● **Work request**: Up to and including the line with "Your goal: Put", return every line from the start of the entries below exactly.

● **Dataset extract**:

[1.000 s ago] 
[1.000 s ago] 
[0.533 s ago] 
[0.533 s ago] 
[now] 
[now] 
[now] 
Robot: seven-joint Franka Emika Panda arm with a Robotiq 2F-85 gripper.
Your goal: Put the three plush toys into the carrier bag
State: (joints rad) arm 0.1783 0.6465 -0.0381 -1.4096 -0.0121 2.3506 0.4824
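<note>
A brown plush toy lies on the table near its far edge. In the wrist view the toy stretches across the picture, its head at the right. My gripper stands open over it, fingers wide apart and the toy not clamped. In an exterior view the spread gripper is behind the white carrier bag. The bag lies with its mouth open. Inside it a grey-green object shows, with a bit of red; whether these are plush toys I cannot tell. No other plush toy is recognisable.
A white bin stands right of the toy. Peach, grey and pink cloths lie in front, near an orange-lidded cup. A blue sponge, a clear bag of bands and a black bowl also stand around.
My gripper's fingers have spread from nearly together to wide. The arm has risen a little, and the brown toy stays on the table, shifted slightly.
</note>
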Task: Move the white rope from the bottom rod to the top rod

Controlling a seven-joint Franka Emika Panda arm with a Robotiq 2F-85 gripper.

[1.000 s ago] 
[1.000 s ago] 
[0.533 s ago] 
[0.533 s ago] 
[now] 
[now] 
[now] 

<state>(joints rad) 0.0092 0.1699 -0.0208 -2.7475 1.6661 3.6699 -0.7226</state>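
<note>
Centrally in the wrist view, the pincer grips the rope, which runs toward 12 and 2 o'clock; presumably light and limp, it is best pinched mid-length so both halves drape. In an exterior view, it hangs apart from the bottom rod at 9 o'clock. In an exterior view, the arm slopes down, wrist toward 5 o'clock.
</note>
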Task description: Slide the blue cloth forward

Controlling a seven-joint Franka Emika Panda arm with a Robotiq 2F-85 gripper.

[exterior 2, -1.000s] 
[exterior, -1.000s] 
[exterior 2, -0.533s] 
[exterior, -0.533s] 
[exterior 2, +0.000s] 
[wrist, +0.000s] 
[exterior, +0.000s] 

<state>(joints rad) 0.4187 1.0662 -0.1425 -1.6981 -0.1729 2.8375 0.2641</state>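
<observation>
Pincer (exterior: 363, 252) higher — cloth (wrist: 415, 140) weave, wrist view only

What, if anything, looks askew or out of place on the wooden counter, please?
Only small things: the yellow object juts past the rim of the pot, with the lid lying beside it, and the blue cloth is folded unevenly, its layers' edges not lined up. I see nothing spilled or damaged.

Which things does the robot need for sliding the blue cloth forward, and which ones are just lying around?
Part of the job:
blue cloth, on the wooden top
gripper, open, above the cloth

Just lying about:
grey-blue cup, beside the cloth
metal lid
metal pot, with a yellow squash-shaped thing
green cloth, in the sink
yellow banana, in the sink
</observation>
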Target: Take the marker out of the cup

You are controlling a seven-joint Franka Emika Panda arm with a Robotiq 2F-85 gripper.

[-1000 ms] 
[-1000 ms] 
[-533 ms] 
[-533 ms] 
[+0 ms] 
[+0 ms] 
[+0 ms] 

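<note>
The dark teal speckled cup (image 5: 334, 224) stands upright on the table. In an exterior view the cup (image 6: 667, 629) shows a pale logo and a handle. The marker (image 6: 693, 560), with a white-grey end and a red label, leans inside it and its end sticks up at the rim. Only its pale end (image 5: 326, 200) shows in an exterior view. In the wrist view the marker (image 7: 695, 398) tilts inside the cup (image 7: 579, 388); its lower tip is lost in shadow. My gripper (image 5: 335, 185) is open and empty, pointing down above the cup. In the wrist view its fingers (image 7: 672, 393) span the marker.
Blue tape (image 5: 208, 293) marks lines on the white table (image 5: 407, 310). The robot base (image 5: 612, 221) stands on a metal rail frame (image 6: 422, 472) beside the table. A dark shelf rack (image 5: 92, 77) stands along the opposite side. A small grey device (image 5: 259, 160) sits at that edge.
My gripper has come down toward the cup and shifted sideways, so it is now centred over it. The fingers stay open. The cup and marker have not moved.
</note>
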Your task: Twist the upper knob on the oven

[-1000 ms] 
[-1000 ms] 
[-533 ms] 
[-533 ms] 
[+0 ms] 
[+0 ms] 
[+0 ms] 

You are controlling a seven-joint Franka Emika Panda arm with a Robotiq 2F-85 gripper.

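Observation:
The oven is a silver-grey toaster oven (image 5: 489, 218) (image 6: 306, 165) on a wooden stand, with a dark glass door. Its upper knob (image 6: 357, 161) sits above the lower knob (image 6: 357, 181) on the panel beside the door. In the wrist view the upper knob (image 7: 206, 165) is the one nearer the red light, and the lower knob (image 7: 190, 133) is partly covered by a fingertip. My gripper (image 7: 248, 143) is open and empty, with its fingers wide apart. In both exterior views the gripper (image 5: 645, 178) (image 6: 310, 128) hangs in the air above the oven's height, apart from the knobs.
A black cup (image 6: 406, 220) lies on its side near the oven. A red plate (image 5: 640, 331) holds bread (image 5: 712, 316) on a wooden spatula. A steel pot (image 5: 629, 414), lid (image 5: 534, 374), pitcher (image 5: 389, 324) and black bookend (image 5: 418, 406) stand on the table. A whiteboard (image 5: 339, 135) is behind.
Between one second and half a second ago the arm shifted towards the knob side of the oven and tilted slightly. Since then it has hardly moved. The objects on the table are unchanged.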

● **Response to the task**:
[1.000 s ago] 
[1.000 s ago] 
[0.533 s ago] 
[0.533 s ago] 
[now] 
[now] 
[now] 
Robot: seven-joint Franka Emika Panda arm with a Robotiq 2F-85 gripper.
Your goal: Put the three plush toys into the carrier bag

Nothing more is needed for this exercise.